Alighiero Boetti

Page 1

ALIGHIERO BOETTI ALIGHIERO
BOETTI
Illustrations by Serena Mabilia
Everything attracted the curiosity of Alighiero, who knew he could make art out of anything. ISBN 978-3-944858-98-2 9 783944 858982 € 16,00
Text by Eloisa Guarracino

ALIGHIERO BOETTI

Piccoli MAXXI

To all girls and boys, each of whom are capable of reinventing the world

On December 16, 1940, an artist was born who was able to bring the world into the world.

Alighiero Boetti was born in Turin, Italy where he immediately became interested in many different subjects, from music to mathematics, from geography to spirituality. When he was just a little more than 20 years old, he started to visit important galleries together with other young artists. Like them, Alighiero created works of art using every day materials, apparently “poor” elements which, when observed from a different perspective, had the power to reveal new meanings.

Germano Celant defined this artistic movement as “Poor Art,” referring to a way of expressing oneself through common objects found in everyday life, as well as through those salvaged from industry and obtained from nature.

Alighiero used all kinds of things, such as lamps, pieces of iron, cardboard, cloth and pipes. He loved stacking them, playing with their shapes and arranging them in a curious theater of objects.

In 1967, Alighiero presented his first solo exhibition. Among the various works, he included a lamp that was turned on only once during the year, for 11 seconds! Some of his ideas were so simple that they were brilliant, like Ping Pong where two neon lights with the words PING and PONG lit up in alternating sequence. Just like a ball hit back and forth by a racket.

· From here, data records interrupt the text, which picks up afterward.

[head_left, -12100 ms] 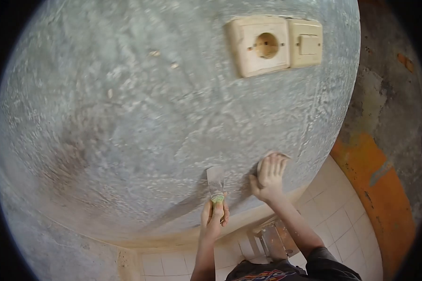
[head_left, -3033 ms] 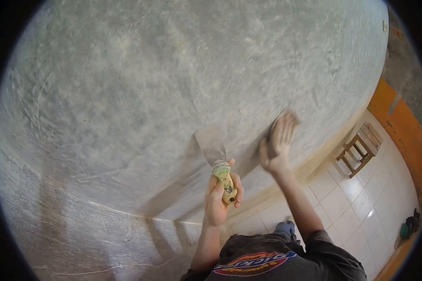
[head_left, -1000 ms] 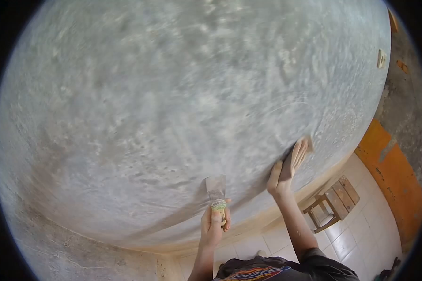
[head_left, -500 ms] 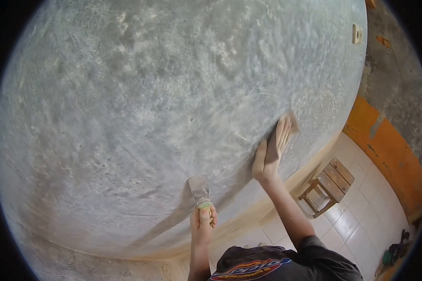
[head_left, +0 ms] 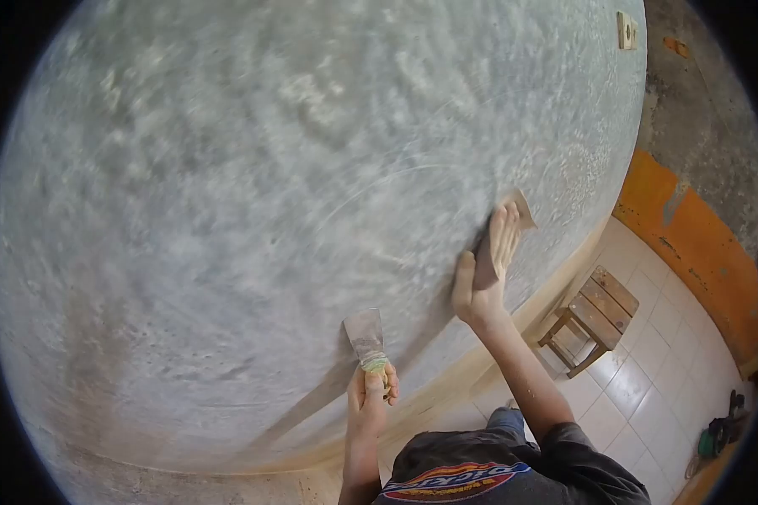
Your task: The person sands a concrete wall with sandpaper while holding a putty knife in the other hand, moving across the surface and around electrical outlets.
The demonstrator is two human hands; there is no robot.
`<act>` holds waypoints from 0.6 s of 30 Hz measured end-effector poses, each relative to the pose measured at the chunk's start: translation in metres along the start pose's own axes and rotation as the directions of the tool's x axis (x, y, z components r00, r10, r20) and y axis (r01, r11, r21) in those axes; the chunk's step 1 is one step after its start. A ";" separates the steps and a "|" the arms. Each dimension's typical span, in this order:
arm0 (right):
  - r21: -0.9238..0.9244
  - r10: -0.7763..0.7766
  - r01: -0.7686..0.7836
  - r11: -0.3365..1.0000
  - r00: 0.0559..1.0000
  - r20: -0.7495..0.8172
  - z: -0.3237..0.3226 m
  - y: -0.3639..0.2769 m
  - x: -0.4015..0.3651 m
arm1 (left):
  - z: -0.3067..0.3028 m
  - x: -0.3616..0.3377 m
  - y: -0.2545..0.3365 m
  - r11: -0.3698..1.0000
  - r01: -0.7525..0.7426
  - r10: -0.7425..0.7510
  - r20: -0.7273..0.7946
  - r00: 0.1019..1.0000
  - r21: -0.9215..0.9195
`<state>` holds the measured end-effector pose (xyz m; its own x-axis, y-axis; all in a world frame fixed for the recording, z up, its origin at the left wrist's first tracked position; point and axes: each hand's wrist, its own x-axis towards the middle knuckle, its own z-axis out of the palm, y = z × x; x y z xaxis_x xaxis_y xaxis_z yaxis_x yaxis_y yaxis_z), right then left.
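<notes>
My left hand (head_left: 372, 396) is closed around the wrapped handle of a putty knife (head_left: 365, 332), its flat metal blade pointing up near the wall. Higher and to the right, my right hand (head_left: 490, 265) lies nearly flat against the grey mottled wall (head_left: 227, 219), thumb apart from the fingers. Under its fingers is a brown sheet that looks like sandpaper (head_left: 524, 210), one corner showing past the fingertips.
A small wooden stool (head_left: 602, 307) stands on the tiled floor (head_left: 648, 370) at the right. Beyond it runs an orange-painted band (head_left: 691, 244). A wall socket (head_left: 626, 31) is at the upper right, and a dark green object (head_left: 716, 438) lies at the lower right.
The view has shifted slightly. My right hand and the sheet have moved a little to the left in view, with more of the sheet showing. The putty knife sits slightly further right.
</notes>
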<state>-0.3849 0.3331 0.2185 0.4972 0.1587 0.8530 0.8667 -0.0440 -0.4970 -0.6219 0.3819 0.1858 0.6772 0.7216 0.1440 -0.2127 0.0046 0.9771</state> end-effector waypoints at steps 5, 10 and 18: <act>-0.204 -0.261 0.306 0.930 0.939 0.223 -0.013 0.008 0.003 | 0.056 0.029 -0.010 0.999 -0.031 0.033 0.063 0.997 -0.026; -0.164 -0.092 0.154 0.974 0.939 0.332 -0.043 0.129 -0.016 | 0.101 0.044 -0.036 0.995 -0.092 0.093 0.004 0.996 -0.044; -0.156 -0.242 0.262 0.952 0.961 0.137 -0.065 0.144 0.088 | 0.180 0.061 -0.060 0.982 -0.018 0.003 -0.077 0.997 -0.188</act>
<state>-0.2134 0.2765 0.2322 0.2624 0.2985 0.9176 0.9621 -0.1539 -0.2251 -0.4408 0.3011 0.1644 0.6198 0.7731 0.1347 -0.3531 0.1215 0.9277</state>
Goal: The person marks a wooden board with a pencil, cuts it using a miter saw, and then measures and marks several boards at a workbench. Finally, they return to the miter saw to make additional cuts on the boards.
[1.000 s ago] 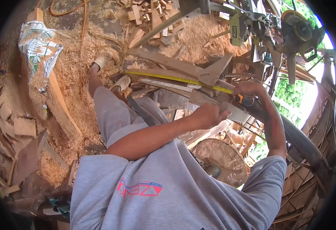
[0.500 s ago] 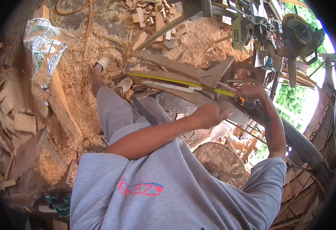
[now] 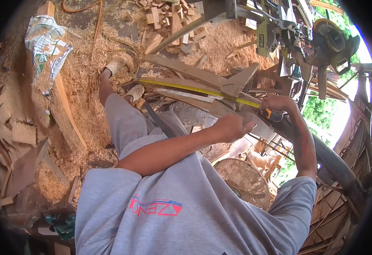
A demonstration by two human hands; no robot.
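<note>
My right hand (image 3: pixel 278 103) is closed around a black and orange tape measure (image 3: pixel 274 114). Its yellow blade (image 3: pixel 186 87) runs out to the left along a long wooden board (image 3: pixel 186 70), passing by a pointed wood piece (image 3: pixel 240 83). My left hand (image 3: pixel 232 128) is a closed fist a little nearer my body, below the blade, with the thumb pressed toward the fingers. Whatever it may hold is too small to make out. A grey flat surface (image 3: pixel 258 124) shows just beyond the left fist.
Wood shavings (image 3: pixel 84 76) cover the floor around my feet. Small wood blocks (image 3: pixel 156 19) lie at the top, with offcuts (image 3: pixel 24 134) at the left. A circular saw (image 3: pixel 332 40) and other tools stand at the upper right. A round fan (image 3: pixel 243 180) is near my body.
The view has shifted slightly, moving the floor and the fan a little to the left. Both hands keep nearly the same pose, and the tape blade remains extended.
</note>
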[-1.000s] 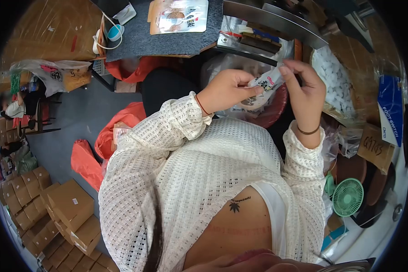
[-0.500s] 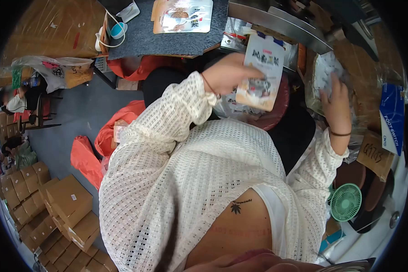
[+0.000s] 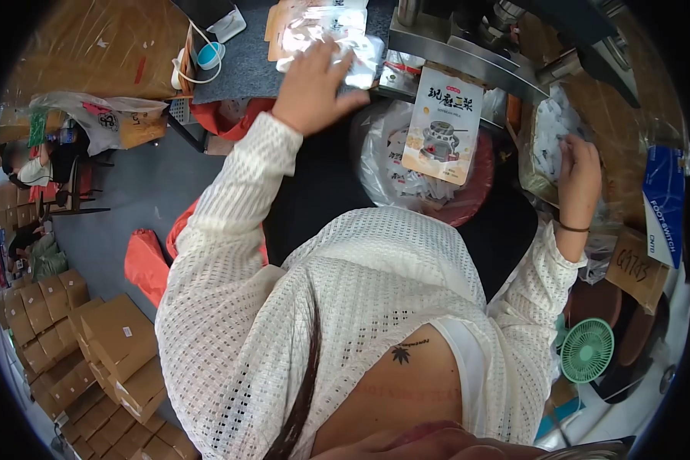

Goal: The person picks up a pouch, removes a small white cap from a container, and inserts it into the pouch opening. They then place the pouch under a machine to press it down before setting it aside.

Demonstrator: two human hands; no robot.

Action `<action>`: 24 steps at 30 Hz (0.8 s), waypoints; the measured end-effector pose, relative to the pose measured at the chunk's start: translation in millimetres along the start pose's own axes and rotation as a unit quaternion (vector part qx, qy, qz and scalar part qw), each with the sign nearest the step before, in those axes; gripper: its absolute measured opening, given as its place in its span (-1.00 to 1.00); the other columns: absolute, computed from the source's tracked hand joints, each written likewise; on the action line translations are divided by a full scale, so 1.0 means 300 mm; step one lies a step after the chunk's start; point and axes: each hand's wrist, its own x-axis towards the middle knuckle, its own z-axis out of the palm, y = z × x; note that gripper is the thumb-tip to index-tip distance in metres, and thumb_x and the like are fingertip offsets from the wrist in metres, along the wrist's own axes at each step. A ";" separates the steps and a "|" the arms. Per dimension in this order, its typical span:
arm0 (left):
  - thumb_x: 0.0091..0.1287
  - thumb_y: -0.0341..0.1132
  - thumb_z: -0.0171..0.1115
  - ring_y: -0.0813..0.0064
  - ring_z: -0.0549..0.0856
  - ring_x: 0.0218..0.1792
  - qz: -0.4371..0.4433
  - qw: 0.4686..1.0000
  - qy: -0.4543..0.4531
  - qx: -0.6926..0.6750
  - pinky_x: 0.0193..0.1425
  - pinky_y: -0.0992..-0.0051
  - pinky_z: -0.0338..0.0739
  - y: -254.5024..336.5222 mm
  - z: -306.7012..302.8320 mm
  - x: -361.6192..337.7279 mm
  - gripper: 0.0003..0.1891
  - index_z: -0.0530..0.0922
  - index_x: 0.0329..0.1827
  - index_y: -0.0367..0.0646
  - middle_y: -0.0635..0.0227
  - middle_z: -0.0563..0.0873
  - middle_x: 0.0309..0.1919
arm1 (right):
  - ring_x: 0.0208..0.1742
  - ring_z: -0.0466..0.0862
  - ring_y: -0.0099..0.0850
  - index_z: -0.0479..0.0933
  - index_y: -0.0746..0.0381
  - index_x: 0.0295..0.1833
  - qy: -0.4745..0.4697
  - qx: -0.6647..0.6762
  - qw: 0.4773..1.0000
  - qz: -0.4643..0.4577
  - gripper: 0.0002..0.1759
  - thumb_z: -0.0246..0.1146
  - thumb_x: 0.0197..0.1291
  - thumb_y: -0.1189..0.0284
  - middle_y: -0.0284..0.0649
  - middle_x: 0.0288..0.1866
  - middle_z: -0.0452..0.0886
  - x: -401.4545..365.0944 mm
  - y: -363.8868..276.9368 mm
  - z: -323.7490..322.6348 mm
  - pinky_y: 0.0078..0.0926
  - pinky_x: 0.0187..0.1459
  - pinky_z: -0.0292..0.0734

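The fingers of our left hand (image 3: 308, 96) are spread apart, palm down, over the flat, glossy silver and printed pouches (image 3: 367, 64) on the grey-cloth-covered desk (image 3: 241, 75); contact is likely, and lying flat probably makes the pouches easier to lift singly. Our right hand (image 3: 579, 180) has its fingers bent at the small white packets (image 3: 549, 138) in the open container beside it; we cannot tell whether they pinch one. One white-and-tan printed pouch (image 3: 441, 132) stands upright, front towards us, below the steel machine (image 3: 468, 47) and above the red tub (image 3: 480, 182). Neither hand touches it, so something at its top edge probably supports it, though we cannot see what. Between our hands, the tub seems placed to catch things from the machine.
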 end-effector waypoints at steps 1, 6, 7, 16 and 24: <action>0.22 -0.01 0.55 -0.09 0.51 0.44 0.007 0.997 -0.019 -0.069 0.41 -0.05 0.41 0.045 -0.034 -0.025 -0.30 0.56 0.39 -0.08 -0.03 0.54 0.39 | 0.00 0.69 0.07 0.66 0.24 0.09 0.004 -0.004 1.000 0.000 -0.80 0.30 0.42 0.45 0.02 -0.04 0.69 -0.003 0.005 0.005 -0.12 0.01 0.60; 0.27 -0.60 0.25 -0.02 0.70 0.11 -0.035 0.976 0.010 -0.213 0.22 0.15 0.59 0.092 -0.079 -0.049 -0.56 0.64 0.23 -0.15 0.07 0.74 0.05 | 0.01 0.69 0.08 0.66 0.27 0.08 -0.037 0.017 0.999 -0.029 -0.78 0.31 0.41 0.44 0.04 0.00 0.70 -0.004 0.068 0.071 -0.11 0.00 0.61; 0.25 -0.65 0.21 -0.03 0.70 0.10 -0.054 0.970 0.015 -0.237 0.23 0.15 0.60 0.098 -0.082 -0.048 -0.55 0.64 0.22 -0.16 0.06 0.74 0.03 | 0.01 0.69 0.08 0.66 0.27 0.08 -0.066 0.031 0.997 -0.020 -0.78 0.32 0.40 0.43 0.04 0.00 0.70 0.000 0.085 0.072 -0.11 0.01 0.61; 0.36 -0.51 0.30 0.29 0.79 -0.17 -0.151 0.897 0.030 -0.415 -0.04 0.34 0.65 0.126 -0.091 -0.038 -0.87 0.74 -0.09 -0.22 0.20 0.80 -0.22 | -0.15 0.72 0.00 0.63 0.27 0.05 -0.035 0.021 0.997 0.058 -0.79 0.30 0.48 0.36 -0.04 -0.07 0.75 0.015 0.088 0.037 -0.19 -0.06 0.61; 0.36 -0.34 0.54 0.70 0.70 -0.34 -0.211 0.747 -0.185 -0.603 -0.22 0.59 0.62 0.380 -0.131 0.016 -0.79 0.78 -0.12 -0.32 0.43 0.78 -0.33 | -0.15 0.69 -0.41 0.71 0.34 -0.01 -0.009 0.264 0.964 -0.041 -0.84 0.28 0.49 0.49 -0.20 -0.15 0.74 -0.015 -0.191 -0.052 -0.47 -0.05 0.56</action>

For Alighiero creating was a way to reinvent reality and upset the rules of the game, often with just a minimal gesture. Such as in the work Iter-vallo, where he alternated heavy black iron tiles with squares of light white tissue paper in the form of a large chessboard.

Everything attracted the curiosity of Alighiero, who knew he could make art out of anything. For example, when invited by an art gallery in Rome he built three columns with thousands of paper pastry napkins.

At another gallery in Rome Alighiero created a sky! He set up a large frame covered with blue paper and placed lights behind it. Then he gave some nails to the people who were around and asked them to make holes in the paper. Once the lights were turned on, the work lit up like a vault full of stars. Alighiero had given everyone the opportunity to create their own constellation!

After all, he was a bit of a magician and a brilliant entertainer capable of creating dazzling scenes with very simple tricks, such as writing with two hands at the same time to the right and to the left. He used to say, “Writing with the left is drawing!”

Alighiero was a real showman, as he loved to call himself. In fact, many times he used his own image to create works, such as in the montage with 2 photos of him: 2 almost identical Alighieros, like twins shaking hands.

In the early 70ies, he also began to play with his own name: AB; ABEEGHIIILOORTT; AELLEIGIACCAIEERREOBIOETITII… up to the point of splitting it, separating his first name from his last name and from then on signing ALIGHIERO e BOETTI, that is, Alighiero and Boetti. What a mystery that e is! It added and separated…

During those years Alighiero also began to reflect on time, especially attracted by its flow. He wrote “1978” on a board with the subtitle “art in ten years” and he titled it Il tempo che lavora (Time at Work), as if to say that time itself was the artist and its passing is the work of art.

Fascinated also by dates, Alighiero even imagined that of his own death. He created two adjacent embroidered works, one with the inscription “December 16 2040” and the other with the inscription “July 11 2023,” the dates of his 100 th birthday and the presumed day of his death.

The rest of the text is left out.